Понятия градани о правосудии были суровыми, что неудивительно для людей, подверженных ражу. Общепринятым наказанием за изнасилование была кастрация с последующим разрыванием лошадьми или четвертованием. Но Харнак был не просто сыном Чернажа. Он был старшим сыном, наследником престола, и десять лет правления Чернажа показали, что действие законов на него не распространяется. Фарма знала это лучше других, потому что ее отец и старший брат погибли от рук капитана княжеской гвардии. Каждый знал, что Чернаж был должен ее отцу крупные суммы. Князь простил гвардейца, приняв его версию о напавшем на него раже, а деньги, означавшие для Фармы средства для жизни или возможность бегства, просто исчезли. Таким образом, она оказалась под протекцией Чернажа, и ее положение фактически немногим отличалось от положения рабыни.

– Он… жив? – тихо спросила она.

– Гм… – Базел грубо пнул обмякшее тело, оно опрокинулось на спину, на губах принца запузырилась кровавая пена. – Жив, собака. Но сколько он еще будет в таком состоянии? Неизвестно. – Он нагнулся, прикоснувшись к вмятине на лбу Харнака. – Он выглядит еще менее симпатичным, чем раньше. В стену врезался довольно сильно, но башка у него как булыжник. Может выжить, чтоб его Крахана…

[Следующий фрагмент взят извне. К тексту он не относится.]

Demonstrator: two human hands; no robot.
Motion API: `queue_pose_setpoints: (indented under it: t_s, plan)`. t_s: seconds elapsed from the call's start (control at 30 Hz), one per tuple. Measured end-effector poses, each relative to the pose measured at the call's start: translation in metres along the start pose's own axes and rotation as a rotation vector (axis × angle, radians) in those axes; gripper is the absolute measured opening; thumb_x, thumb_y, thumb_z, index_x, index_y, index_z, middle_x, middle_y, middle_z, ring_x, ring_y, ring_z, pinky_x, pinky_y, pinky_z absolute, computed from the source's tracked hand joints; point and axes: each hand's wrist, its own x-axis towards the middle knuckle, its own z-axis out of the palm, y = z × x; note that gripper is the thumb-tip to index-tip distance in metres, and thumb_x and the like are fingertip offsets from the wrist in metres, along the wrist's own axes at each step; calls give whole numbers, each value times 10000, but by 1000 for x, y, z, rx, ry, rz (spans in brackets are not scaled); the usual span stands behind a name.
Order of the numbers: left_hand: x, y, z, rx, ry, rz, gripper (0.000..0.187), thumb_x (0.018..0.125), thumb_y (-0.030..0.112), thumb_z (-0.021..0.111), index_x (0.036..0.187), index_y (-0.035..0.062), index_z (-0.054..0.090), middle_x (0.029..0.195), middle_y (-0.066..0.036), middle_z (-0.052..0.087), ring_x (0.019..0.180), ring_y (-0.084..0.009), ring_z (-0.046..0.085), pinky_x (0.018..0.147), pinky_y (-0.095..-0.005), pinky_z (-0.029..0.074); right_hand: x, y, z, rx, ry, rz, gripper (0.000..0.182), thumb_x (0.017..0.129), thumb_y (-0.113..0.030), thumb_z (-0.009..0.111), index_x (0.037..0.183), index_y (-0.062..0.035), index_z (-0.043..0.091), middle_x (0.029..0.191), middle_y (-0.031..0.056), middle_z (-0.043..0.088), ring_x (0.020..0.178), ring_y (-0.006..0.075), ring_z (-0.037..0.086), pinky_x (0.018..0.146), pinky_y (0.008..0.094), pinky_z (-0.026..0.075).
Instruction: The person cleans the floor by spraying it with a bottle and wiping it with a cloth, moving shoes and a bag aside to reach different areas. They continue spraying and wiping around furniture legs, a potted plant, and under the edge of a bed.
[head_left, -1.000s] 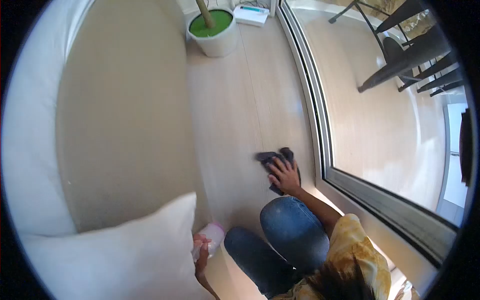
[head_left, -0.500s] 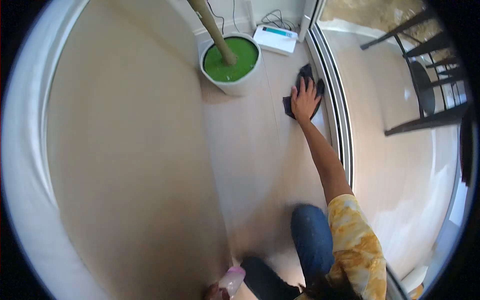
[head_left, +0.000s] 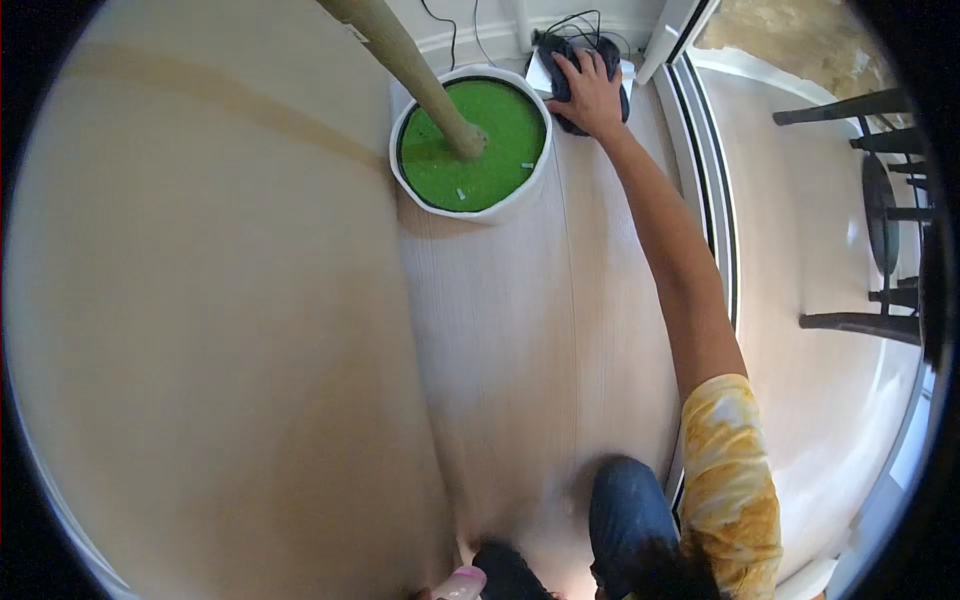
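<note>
My right hand (head_left: 592, 95) is stretched forward, pressing a crumpled black cloth (head_left: 572, 62) onto a white box-shaped device (head_left: 538, 76). The fingers curl over the cloth, and much of the device is hidden under it. Just left of this hand stands a white pot (head_left: 402, 180) with a green top and a thick plant stem (head_left: 420, 85). At the bottom edge my left hand (head_left: 424, 594) barely shows, closed around a clear bottle with a pink end (head_left: 462, 584). Most of that hand and bottle is out of view.
Black cables (head_left: 575, 22) lie behind the device by the wall. Sliding-door tracks (head_left: 706, 190) run along the right, with dark chair legs (head_left: 860, 322) beyond the glass. A broad beige surface (head_left: 230, 320) rises on the left. My knee (head_left: 630, 510) is on the wooden floor (head_left: 510, 340).
My right hand has moved forward and slightly left with the black cloth, from the floor beside the door track onto the white device. The bottle has slid lower in view.
</note>
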Motion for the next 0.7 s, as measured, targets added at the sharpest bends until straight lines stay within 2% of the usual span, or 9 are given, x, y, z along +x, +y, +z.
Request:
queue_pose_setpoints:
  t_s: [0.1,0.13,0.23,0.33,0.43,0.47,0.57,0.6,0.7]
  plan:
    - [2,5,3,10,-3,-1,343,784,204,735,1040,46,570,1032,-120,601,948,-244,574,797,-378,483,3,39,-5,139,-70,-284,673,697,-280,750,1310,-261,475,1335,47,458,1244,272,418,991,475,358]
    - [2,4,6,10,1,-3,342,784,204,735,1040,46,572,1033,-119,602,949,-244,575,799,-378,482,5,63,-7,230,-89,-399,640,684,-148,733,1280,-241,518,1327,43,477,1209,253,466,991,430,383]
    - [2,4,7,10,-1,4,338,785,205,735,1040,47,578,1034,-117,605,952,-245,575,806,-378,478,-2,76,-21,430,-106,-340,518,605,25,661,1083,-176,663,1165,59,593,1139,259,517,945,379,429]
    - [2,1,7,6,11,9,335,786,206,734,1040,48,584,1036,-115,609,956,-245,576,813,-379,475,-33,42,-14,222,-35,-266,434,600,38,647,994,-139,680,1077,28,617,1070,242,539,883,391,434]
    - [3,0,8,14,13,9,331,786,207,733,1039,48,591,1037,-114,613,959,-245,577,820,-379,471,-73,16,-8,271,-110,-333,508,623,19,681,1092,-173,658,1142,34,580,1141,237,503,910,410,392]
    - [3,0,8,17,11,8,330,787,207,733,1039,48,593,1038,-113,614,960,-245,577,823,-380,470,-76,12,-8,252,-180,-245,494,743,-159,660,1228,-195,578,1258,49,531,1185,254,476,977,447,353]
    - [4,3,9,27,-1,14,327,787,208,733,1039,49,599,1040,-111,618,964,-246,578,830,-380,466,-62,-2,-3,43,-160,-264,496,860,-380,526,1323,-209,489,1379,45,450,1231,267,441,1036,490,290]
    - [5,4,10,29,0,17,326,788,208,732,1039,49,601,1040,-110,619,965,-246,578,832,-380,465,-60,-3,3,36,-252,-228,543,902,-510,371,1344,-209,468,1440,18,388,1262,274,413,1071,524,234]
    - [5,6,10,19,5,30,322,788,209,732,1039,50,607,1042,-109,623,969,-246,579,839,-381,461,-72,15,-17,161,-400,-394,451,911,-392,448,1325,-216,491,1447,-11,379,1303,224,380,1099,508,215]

Базел пощупал кинжал. Перерезать глотку беззащитному, даже если это такая мразь… С другой стороны, надо думать о последствиях…

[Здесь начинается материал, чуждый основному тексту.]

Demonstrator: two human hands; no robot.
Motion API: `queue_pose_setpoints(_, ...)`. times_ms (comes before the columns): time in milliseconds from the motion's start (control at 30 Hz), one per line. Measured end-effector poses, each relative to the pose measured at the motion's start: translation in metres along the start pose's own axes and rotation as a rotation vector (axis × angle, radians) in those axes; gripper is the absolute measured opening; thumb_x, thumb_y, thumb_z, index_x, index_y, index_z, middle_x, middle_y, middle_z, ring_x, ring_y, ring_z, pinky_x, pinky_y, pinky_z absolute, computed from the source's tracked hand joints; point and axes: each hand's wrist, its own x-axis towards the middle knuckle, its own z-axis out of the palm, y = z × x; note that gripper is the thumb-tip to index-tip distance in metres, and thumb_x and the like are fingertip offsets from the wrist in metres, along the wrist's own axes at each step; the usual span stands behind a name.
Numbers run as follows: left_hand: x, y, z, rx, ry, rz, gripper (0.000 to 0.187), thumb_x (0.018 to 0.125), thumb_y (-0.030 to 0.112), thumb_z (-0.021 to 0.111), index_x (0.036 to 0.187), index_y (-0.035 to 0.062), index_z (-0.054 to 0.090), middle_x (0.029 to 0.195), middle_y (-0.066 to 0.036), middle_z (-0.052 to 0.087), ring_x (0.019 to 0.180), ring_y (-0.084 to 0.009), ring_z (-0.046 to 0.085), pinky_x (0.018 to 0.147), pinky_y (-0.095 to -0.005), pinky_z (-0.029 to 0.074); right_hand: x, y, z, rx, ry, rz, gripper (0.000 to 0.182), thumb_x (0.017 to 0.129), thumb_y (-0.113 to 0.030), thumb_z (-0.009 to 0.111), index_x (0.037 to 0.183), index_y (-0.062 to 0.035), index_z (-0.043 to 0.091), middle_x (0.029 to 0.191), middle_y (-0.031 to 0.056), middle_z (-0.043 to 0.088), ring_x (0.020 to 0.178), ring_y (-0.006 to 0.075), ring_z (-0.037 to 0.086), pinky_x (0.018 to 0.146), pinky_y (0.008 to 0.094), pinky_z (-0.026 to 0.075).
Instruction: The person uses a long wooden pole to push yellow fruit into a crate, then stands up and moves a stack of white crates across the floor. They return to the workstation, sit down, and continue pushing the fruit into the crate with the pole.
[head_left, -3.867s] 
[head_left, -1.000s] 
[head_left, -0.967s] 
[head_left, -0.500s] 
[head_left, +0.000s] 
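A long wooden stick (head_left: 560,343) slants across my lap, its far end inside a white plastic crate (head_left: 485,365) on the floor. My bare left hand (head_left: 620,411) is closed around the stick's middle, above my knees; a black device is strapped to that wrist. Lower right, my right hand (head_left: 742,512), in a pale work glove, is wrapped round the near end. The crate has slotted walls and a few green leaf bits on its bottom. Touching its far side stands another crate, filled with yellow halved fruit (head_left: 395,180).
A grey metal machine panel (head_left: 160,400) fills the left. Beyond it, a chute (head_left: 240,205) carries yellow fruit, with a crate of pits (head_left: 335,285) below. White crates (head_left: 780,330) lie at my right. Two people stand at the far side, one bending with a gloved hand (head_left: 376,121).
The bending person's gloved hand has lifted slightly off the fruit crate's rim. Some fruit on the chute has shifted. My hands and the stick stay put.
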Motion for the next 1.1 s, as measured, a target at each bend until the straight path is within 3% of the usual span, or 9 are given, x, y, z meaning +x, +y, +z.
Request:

– Чалак видел, как он забрал меня с собой, – раздался сзади тихий голос Фармы, и Базел снова выругался. Прикончив Харнака, он может предохранить себя, но если брат принца знал о его планах относительно Фармы, смерть Харнака сделает ее положение еще безнадежней. Чалак мог бы промолчать, если бы устранение Харнака повысило его шансы на престол. Но он был лишь четвертым сыном Чернажа. Маловероятно, что устранение Харнака принесет ему существенную выгоду, а вот если он укажет отцу на убийцу брата…

Базел встал, глядя на недвижное тело у своих ног. Убийство Харнака не поможет Фарме, значит, не поможет и ему. Пытка развяжет любой язык, а Чернаж – большой любитель этого занятия. Он бы с удовольствием поразвлекся этим, даже не потеряв сына. Так что тогда пришлось бы перерезать горло и девушке…

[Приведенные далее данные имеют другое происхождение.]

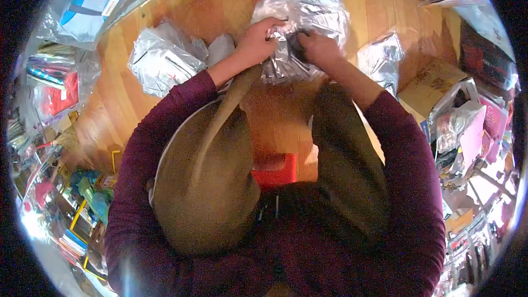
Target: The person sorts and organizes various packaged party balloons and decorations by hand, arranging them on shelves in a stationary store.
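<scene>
A shiny silver plastic bag (318,8) lies crumpled on the wooden floor in front of my knees. My left hand (257,43) has its fingers pinched on the near left part of the bag. On the other side my right hand (320,49) is closed on the bag, with the thumb and fingers bent together. A small dark patch shows by the right fingertips; I cannot make out what it is. Whatever the bag contains is hidden by its wrinkled film.
To the left lies a clear-wrapped white bundle (165,58); to the right, another silver packet (380,60). A cardboard box (432,88) and packaged goods crowd the right side. Bagged items (60,85) line the left. Something red (278,171) sits beneath me.
</scene>
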Demonstrator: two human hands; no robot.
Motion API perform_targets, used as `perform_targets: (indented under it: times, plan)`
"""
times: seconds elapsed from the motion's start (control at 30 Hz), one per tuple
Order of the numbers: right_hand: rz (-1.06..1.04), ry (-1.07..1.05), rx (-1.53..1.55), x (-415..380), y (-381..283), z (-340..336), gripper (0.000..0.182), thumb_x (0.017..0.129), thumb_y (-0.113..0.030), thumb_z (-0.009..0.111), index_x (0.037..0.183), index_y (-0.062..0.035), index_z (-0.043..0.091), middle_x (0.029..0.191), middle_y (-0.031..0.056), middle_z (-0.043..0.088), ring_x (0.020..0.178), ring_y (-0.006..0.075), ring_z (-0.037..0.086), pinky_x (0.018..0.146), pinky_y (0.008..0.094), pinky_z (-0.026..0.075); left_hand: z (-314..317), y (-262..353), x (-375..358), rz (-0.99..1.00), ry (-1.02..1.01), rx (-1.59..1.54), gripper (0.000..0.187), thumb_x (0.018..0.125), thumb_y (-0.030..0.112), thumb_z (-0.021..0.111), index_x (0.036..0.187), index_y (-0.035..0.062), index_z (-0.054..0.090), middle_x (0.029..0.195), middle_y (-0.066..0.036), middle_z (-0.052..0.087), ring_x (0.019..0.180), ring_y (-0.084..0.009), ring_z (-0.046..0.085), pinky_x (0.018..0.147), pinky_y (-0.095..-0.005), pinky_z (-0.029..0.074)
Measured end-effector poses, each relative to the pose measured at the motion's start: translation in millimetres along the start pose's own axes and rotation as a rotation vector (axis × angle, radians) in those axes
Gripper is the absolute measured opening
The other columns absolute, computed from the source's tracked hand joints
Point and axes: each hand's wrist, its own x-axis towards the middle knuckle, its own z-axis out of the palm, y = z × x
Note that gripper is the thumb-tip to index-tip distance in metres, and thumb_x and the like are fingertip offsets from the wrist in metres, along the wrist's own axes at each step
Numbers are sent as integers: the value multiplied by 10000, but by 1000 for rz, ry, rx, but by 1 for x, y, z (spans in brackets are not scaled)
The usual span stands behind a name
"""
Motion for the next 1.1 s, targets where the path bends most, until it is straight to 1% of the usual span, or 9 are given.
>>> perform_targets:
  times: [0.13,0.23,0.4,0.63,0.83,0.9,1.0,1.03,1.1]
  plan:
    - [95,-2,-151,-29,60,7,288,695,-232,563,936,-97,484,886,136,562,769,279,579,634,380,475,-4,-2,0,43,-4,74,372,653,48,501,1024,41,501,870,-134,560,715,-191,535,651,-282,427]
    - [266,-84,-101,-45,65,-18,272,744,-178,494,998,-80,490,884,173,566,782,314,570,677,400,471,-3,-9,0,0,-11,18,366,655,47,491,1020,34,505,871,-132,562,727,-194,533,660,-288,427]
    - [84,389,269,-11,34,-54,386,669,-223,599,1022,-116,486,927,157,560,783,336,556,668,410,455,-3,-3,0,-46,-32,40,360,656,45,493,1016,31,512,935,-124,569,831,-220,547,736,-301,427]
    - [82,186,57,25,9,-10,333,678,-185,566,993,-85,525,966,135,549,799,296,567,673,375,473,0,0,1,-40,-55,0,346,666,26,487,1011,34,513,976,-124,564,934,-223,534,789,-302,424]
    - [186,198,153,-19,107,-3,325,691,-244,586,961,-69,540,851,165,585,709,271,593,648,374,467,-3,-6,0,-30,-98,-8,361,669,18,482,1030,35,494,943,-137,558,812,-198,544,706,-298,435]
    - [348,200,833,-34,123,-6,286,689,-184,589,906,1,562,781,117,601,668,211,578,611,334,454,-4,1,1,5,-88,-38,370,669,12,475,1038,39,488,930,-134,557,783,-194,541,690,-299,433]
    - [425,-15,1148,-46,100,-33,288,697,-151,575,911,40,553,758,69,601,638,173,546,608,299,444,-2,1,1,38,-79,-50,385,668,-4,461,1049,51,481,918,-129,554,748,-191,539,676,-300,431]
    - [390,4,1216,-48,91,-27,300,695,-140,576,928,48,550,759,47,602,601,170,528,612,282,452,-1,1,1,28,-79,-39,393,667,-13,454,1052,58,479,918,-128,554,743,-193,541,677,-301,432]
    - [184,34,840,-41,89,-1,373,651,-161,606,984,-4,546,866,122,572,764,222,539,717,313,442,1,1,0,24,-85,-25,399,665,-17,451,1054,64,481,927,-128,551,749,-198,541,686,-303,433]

– Как ты себя чувствуешь, милая? – спросил он, повернувшись к ней. Она ничего не ответила, и Базел не смог сдержать нетерпеливого жеста. – Мы оба – покойники, если останемся здесь, выживет он или умрет, все равно. Сможешь ты двигаться достаточно быстро, чтобы сбежать отсюда?

– Я… – Фарма посмотрела на Харнака, и ее передернуло. Потом она выпрямилась и кивнула, словно прочитав мысли Базела. – Я смогу. Не быстро, но смогу, милорд. – Голос у нее стал хриплым. – Только куда бежать?

– Да, вопрос хороший. – Базел снова пнул Харнака, чувствуя на себе ее взгляд, и доверие, светившееся в этом взгляде, не прибавляло ему уверенности. Он не желал ей зла, но невольно жалел, что услышал ее крики. И он не знал, насколько сможет оправдать ее доверие перед лицом грозящих им опасностей. Но что толку думать об опасностях, меньше их от этого не станет. Он сделал глубокий вдох и решился. – Думаю, такое место есть. Харграм.

– Харграм?

Он горько улыбнулся ее испугу. Очевидно, что он не может вернуться в Харграм. Даже если Харнак выживет, страшно подумать, какой поднимется шум. Если же подонок подохнет, Чернаж объявит Базела вне закона за нарушение кодекса заложника. Он может сделать это и в том случае, если Харнак останется жив. Видят боги, видят демоны, он давно благосклонно смотрел на провокации, подбивавшие Базела именно на такие действия. И если он, объявленный вне закона, появится при дворе отца, хрупкий мир, сдерживающий армии, рухнет.

– Да, Харграм. – сказал он. – Но только для тебя, девушка, не для меня. – Он отвернулся от Харнака. Время сомнений прошло, пора действовать. Он поднял Фарму на руки. – Я выбирал путь, чтобы никого не встретить. Будем надеяться, что мы и дальше ни с кем не столкнемся. И что этого ублюдка никто не найдет раньше времени.